By Saanvi Mirchandani
Diwali is an annual Hindu holiday celebrated by over a billion people across the globe. It is known as the Hindu festival of lights, which many people consider to be the start of the new year. Although the festival originated with Hindus, Diwali is celebrated by most Indians of all faiths, including Jains, Buddhists, and Sikhs. The date of the five-day festival changes every year based on the Hindu lunar calendar, and this year the major celebrations fell on November 14.
The traditional celebrations last five days during which candles, firecrackers, and clay lamps known as diyas are lit to signify the triumph of light over darkness and good over evil. People decorate their houses with lights and rangolis, which are intricate patterns made from colored powder, rice, or flowers on the floor of their homes.
“Diwali was very different this year. I could not visit my family and places of worship were closed. Therefore, we did not continue our tradition of going to the temple and my relatives’ houses. Regardless, the celebration was still a memorable one,” said seventh grader Sohum Madan.
Source from Sanjay Bhartiya, Saanvi Mirchandani and Sonia Sethi
Sophomore Anant Bhartiya and his dad Mr. Sanjay Bhartiya light sparklers together; colorful rangolis are a Diwali tradition; traditional food is a significant part of the festival; many decorate their homes for the celebrations; eighth grader Vir Sethi, his mom Ms. Sonia Sethi, and sophomore Om Sethi participate in prayers on Diwali day; many keep their houses well lit and colorful to symbolize the triumph of good over evil; fireworks are an integral part of celebrations; traditionally, many eat different sweets during the holiday; diyas are made of clay and are used in religious prayers.

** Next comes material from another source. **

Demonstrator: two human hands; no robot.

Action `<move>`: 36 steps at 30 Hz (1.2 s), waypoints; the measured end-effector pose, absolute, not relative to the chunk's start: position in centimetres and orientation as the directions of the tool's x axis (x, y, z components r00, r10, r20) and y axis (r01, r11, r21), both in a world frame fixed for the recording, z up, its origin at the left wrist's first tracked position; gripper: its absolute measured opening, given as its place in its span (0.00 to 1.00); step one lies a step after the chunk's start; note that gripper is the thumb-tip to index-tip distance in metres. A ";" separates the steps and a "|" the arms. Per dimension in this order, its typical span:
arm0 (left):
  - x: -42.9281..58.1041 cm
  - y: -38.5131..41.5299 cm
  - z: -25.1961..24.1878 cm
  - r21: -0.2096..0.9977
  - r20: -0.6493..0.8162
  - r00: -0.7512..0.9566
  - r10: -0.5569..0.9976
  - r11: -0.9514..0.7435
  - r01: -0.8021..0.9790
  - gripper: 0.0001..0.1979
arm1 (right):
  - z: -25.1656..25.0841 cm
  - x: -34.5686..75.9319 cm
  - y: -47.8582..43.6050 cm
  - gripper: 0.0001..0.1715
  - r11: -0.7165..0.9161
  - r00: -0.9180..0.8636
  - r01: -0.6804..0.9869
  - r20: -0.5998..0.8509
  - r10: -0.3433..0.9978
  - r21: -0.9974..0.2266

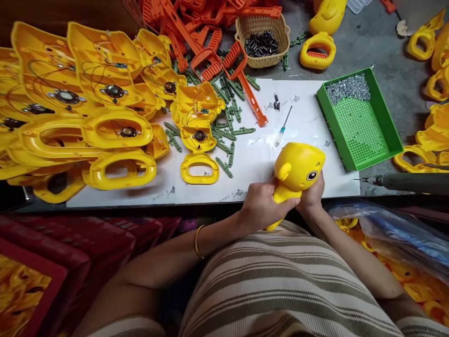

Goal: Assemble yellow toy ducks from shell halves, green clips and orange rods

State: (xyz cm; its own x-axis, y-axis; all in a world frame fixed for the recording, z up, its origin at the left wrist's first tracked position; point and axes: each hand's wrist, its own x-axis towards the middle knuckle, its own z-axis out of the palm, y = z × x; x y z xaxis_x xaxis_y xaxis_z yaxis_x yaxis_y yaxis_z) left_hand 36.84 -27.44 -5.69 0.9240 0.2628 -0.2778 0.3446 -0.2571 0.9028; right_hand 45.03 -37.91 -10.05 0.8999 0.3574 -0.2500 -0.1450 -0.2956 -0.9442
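A yellow plastic toy animal (298, 169) with a round ear and a painted eye stands at the near table edge. My left hand (261, 205) is closed round its lower left side. Closed on its right side, below the eye, is my right hand (313, 194). Both hands grip the toy over my lap. A small screwdriver (283, 127) with a clear handle lies on the white sheet (252, 159) just beyond the toy. An open yellow half shell (198, 122) with a speaker and wires lies to the left.
A heap of yellow half shells (77, 112) fills the left. Green strips (224, 126) and orange parts (210, 32) lie behind. A wicker basket (280, 29) holds dark pieces; a green tray (380, 110) holds screws. An electric screwdriver (407, 181) rests at right. Red crates (56, 262) stand below left.
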 end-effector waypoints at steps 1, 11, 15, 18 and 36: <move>36.9 -27.5 -5.9 0.892 -0.281 0.924 0.261 -0.283 0.351 0.18 | -10.4 45.2 -38.1 0.44 -0.296 0.910 -0.143 -0.244 0.336 -0.944; 37.0 -24.4 -5.0 0.967 -0.252 0.929 0.271 0.114 0.229 0.37 | -8.2 43.8 -37.0 0.43 0.025 0.899 -0.385 -0.369 0.238 -0.922; 37.4 -24.0 -4.1 0.974 -0.214 0.915 0.342 0.150 0.172 0.38 | -5.8 44.6 -36.5 0.39 0.106 0.821 -0.522 -0.465 0.333 -0.846; 37.5 -24.4 -4.2 0.975 -0.218 0.930 0.297 0.100 0.196 0.40 | -4.2 46.0 -36.6 0.43 0.068 0.799 -0.536 -0.480 0.363 -0.841; 35.6 -26.0 -7.1 0.894 -0.446 0.887 0.117 0.090 0.438 0.24 | -5.4 46.4 -37.0 0.44 -0.069 0.779 -0.511 -0.496 0.384 -0.857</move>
State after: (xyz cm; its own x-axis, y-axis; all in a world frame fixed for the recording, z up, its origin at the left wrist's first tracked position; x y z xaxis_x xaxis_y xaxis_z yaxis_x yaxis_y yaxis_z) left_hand 35.56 -25.98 -7.11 0.8872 0.1169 -0.4463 0.4380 0.0903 0.8944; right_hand 46.39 -36.96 -5.41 0.7791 0.3839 -0.4956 -0.5110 -0.0689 -0.8568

During a normal year, many people gather at temples and hold large celebrations with family and friends. This year, many had to find creative ways to celebrate, such as online prayer sessions or speeches as well as hosting celebrations or sharing meals over Zoom. Food is also a major part of the holiday with traditional sweets and savory items. People were still able to exchange gifts in a socially distanced manner and do traditional prayers at home. Even though this year, celebrations looked different, many families were still able to welcome in the new year and spend time with family and friends.
“This year I was not able to visit as many relatives and friends and the celebrations were not as extravagant, but the basics such as diyas, sweets, good food, and enjoyable company were there, so Diwali still felt like a good time,” said sophomore Ishita Bansal.
Despite COVID-19 restrictions, various families were still able to welcome in the new year, enjoy the festival of lights, and celebrate the triumph of light over darkness.